Vint la crise financière, et ce qui devait arriver, arriva. De 1 million de tonnes métriques qu'ils avaient en moyenne été ces dernières années, les stocks d'aluminium explosèrent à plus de 5 millions de tonnes. Et ils s'y maintiennent toujours, malgré la reprise.
Pourquoi s'y maintiennent-ils?
Première raison. Parce que, malgré la chute de prix du métal blanc, les Chinois ont continué à ajouter de la capacité. Ils bâtissent de nouvelles usines, performantes, mais ne ferment pas aussi rapidement leurs vieilles installations, régime communiste oblige.
Deuxième raison. Parce que, si le prix de l'aluminium a beaucoup reculé sur les marchés financiers (à 0,80$ US la livre actuellement), les producteurs d'aluminium n'ont pas souffert dans une mesure aussi extrême. Aussi curieux que cela puisse paraître, il y avait sur le marché une forme de pénurie d'aluminium physique. La faute justement aux grandes banques d'affaires, qui, après avoir accumulé des lingots, roulent maintenant leurs positions sur les marchés financiers (en achetant spot et vendant à terme), tout en conservant le métal pour garantir celles-ci.
Grâce à cette situation, les producteurs d'aluminium recevaient (et reçoivent toujours) une prime de près de 15% sur le prix au marché, ce qui a retardé une restructuration plus musclée du secteur.
Les restructurations s'en viennent
Les choses devraient cependant changer prochainement pour les alumineries. Et pas pour le mieux, du moins à court terme.
La London Metal Exchange vient d'émettre une nouvelle règle, qui entrera en vigueur le 1er avril 2014, exigeant que les entreprôts dont les délais de livraison dépassent 50 jours livrent plus de métal qu'ils n'en reçoivent.
Les primes pour l'obtention d'aluminium physique devraient donc prochainement se mettre à fondre, et il est probable que la rentabilité des producteurs souffrira encore plus.
C'est une bonne nouvelle à long terme pour les producteurs à faibles coûts. La Chine devrait enfin fermer ses plus vieilles usines, et les producteurs occidentaux faire de même avec celles qui sont les moins rentables.

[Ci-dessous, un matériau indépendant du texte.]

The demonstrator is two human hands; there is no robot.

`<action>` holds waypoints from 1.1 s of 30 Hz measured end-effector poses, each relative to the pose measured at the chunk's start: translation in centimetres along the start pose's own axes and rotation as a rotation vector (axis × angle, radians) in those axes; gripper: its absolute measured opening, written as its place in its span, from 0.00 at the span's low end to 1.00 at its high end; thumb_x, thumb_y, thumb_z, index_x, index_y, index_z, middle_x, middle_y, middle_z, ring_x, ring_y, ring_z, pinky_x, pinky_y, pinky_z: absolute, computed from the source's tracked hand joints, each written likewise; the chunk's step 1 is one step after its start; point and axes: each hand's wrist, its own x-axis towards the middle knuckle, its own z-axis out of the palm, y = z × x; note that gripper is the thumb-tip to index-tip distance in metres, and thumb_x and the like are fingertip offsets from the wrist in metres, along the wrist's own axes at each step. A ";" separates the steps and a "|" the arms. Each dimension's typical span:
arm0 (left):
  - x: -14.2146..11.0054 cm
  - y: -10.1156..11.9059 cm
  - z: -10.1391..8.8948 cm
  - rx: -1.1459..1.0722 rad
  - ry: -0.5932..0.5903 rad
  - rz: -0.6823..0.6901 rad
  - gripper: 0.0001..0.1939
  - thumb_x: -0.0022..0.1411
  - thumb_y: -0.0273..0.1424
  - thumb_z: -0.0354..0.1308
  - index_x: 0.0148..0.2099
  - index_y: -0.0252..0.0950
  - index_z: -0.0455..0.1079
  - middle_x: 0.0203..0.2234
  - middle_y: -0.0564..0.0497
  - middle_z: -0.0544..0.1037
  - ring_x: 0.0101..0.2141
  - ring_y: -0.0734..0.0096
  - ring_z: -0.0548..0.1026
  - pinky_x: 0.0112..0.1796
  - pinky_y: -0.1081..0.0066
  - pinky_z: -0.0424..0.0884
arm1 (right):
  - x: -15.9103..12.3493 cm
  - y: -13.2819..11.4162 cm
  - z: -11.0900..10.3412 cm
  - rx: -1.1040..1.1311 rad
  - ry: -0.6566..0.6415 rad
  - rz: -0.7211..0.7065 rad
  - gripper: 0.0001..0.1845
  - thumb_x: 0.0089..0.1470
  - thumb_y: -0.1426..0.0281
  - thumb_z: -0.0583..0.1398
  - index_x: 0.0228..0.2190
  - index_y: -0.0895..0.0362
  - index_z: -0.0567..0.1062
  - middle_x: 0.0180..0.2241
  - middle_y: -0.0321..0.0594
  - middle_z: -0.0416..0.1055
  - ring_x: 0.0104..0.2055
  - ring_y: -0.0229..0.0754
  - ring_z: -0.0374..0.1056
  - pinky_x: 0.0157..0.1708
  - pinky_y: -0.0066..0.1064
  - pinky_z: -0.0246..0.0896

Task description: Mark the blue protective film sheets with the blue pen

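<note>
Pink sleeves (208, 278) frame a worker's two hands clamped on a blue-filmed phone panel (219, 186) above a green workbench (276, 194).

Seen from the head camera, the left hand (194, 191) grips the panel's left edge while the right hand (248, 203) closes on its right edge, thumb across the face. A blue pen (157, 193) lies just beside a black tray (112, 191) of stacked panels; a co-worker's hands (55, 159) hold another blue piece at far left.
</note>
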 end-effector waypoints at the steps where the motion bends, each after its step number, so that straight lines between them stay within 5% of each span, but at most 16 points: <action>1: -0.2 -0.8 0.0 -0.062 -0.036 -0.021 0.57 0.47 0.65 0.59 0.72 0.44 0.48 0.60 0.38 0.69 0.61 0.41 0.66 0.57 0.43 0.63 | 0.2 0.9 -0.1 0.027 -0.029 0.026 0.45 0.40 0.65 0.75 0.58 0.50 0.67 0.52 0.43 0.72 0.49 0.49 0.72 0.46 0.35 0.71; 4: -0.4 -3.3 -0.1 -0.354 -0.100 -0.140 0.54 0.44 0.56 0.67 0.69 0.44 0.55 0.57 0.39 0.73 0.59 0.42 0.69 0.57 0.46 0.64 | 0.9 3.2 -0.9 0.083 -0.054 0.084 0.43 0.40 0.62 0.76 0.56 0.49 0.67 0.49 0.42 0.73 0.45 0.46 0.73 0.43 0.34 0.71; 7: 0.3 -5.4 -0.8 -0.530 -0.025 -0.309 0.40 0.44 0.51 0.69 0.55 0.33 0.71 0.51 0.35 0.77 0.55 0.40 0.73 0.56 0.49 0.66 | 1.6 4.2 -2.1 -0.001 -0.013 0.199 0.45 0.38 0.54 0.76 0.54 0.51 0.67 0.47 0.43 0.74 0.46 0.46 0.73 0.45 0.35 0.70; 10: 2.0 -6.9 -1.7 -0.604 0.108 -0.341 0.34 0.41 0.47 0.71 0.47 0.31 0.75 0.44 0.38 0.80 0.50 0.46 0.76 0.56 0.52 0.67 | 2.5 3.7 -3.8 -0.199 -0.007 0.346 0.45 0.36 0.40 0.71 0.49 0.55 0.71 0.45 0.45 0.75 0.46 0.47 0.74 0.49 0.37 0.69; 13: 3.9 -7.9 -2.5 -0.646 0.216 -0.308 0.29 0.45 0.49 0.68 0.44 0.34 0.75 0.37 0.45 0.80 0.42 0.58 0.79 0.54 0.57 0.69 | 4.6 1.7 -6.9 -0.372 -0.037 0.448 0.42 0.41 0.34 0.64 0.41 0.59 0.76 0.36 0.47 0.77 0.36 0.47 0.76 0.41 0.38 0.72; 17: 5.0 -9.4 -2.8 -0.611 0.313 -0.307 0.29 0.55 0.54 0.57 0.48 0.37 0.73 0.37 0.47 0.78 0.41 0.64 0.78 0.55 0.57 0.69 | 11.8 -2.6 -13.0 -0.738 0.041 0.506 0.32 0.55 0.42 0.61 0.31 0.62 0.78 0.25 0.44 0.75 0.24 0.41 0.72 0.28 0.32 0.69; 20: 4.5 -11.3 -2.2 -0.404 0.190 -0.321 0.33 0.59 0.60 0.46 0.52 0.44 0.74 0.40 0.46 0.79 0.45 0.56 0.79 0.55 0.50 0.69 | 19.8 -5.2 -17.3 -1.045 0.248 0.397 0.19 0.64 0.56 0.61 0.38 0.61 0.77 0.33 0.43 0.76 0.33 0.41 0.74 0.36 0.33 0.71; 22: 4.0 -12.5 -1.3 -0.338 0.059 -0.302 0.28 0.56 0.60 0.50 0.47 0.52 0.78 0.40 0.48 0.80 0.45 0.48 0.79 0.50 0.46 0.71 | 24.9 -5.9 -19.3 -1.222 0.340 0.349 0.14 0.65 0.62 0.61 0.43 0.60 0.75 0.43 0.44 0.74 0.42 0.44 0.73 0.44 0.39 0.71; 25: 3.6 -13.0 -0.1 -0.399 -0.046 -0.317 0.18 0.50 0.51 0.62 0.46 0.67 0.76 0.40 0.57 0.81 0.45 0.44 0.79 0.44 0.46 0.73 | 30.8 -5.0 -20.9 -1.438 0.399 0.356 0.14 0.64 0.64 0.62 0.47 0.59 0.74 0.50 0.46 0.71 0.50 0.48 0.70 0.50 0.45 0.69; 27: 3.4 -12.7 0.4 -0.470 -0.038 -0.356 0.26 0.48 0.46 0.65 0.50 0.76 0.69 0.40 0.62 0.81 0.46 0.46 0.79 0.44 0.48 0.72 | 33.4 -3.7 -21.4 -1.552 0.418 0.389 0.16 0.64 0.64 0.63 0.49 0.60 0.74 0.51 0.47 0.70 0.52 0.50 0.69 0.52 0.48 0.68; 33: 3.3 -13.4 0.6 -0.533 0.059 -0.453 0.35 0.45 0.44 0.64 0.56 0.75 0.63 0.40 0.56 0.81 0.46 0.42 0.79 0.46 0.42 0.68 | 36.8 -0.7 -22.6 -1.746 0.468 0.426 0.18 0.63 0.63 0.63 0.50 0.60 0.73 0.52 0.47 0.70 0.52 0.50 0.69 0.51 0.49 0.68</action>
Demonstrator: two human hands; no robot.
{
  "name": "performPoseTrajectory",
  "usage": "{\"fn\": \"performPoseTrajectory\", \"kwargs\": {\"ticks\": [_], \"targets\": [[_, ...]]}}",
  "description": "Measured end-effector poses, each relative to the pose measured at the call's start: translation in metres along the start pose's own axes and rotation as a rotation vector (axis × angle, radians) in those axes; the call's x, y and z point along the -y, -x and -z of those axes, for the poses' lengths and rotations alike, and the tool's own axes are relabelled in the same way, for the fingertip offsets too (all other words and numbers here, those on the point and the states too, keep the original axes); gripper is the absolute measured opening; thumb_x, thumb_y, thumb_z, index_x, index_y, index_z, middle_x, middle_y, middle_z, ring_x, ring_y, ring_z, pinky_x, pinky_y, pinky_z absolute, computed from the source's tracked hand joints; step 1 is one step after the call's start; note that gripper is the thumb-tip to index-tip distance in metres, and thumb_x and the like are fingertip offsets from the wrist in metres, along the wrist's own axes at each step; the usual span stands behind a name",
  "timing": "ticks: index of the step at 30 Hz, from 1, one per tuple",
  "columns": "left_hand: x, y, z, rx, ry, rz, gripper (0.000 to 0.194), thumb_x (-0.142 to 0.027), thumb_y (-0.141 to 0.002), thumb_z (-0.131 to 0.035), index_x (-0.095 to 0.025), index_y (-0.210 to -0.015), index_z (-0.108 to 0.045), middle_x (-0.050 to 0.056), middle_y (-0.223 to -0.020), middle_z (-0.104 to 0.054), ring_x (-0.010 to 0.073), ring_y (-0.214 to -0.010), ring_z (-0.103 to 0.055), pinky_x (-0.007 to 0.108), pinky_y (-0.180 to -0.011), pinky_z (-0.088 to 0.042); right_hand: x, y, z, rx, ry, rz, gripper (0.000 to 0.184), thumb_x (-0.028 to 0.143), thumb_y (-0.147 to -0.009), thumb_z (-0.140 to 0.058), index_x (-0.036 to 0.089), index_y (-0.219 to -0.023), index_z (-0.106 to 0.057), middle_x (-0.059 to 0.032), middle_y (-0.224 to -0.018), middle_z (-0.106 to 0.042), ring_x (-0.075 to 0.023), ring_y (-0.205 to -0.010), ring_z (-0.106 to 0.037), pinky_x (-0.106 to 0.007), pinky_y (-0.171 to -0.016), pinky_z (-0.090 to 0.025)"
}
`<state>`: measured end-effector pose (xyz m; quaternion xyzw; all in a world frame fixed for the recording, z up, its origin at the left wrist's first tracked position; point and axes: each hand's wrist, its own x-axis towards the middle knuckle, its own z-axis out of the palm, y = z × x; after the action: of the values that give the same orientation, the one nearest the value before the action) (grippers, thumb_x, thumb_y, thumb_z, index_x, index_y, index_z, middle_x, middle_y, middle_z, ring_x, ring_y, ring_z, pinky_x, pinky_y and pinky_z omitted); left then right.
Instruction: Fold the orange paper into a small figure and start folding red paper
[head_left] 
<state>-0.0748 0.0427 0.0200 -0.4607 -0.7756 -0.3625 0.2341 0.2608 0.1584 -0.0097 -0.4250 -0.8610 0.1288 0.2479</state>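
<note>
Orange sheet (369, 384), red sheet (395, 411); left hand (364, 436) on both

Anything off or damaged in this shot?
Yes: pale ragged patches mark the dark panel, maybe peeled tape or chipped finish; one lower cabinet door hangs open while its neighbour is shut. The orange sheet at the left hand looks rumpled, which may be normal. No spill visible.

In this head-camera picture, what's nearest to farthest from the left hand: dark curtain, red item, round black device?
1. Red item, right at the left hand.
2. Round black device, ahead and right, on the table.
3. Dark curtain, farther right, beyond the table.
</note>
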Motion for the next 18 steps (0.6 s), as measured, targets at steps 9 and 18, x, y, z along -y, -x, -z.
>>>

À court terme, c'est cependant un bien mauvais moment à passer. Et on peut comprendre Alcoa de réagir fortement.
Faut-il céder à Alcoa?
Faut-il céder à Alcoa?
Faut-il dans ce contexte céder à Alcoa?
Augmenter les prix de 50% comme nous y autorise l'entente de 2008, serait, comme le dit monsieur Parizeau, nettement déraisonnable.
Dans les souliers du gouvernement, pour reprendre l'expression de l'ancien premier ministre, on finasserait cependant un peu.
Un classement de la firme Wood Mackenzie place actuellement les alumineries de Deschambault et Bécancour au troisième et quatrième rang de la vingtaine d'alumineries d'Alcoa dans le monde, en termes de coûts de production (cash costs). Leur coût est respectivement à 0,74$ US et 0,75$ US/livre, ce qui les place au 28e et 30e rang mondial.
C'est moins bon pour l'unité restante de Baie-Comeau (après la fermeture des Söderberg). Son coût de 0,82$ US/livre la positionne dans la moyenne des usines, et au 52e rang mondial (sur au moins 159, puisque la dernière d'Alcoa est au 159e rang).
Évidemment ces coûts sont avant la hausse de prix de l'électricité prévue pour 2015. On peut néanmoins voir que Québec semble avoir un peu d'espace de négociation pour faire des gains par rapport à l'entente actuelle, finissant en 2015. Il serait en effet étonnant qu'Alcoa tienne vraiment à fermer ses meilleures usines. D'autant que ses ratios d'endettement sont élevés et qu'elle a besoin de ses usines actuellement les plus performantes pour demeurer dans les bonnes grâces des agences de notation.
Québec pourrait peut-être obtenir un meilleur tarif qu'actuellement dans les années de cycle haussier. Le gouvernement pourrait peut-être aussi préférer s'assurer que le projet de remplacement des Soderberg de Baie-Comeau (1,2 G$) ira de l'avant. Dans l'état actuel du marché, on a personnellement des doutes qu'Alcoa ira de l'avant. Le projet est d'ailleurs repoussé depuis quelques années. Ces 900 emplois semblent effectivement plus à risque.
Conclusion?
Québec doit assurément reculer. Mais non sans obtenir un peu d'argent, ou des garanties d'investissement à Baie Comeau sur un horizon déterminé. Il vaut la peine de finasser.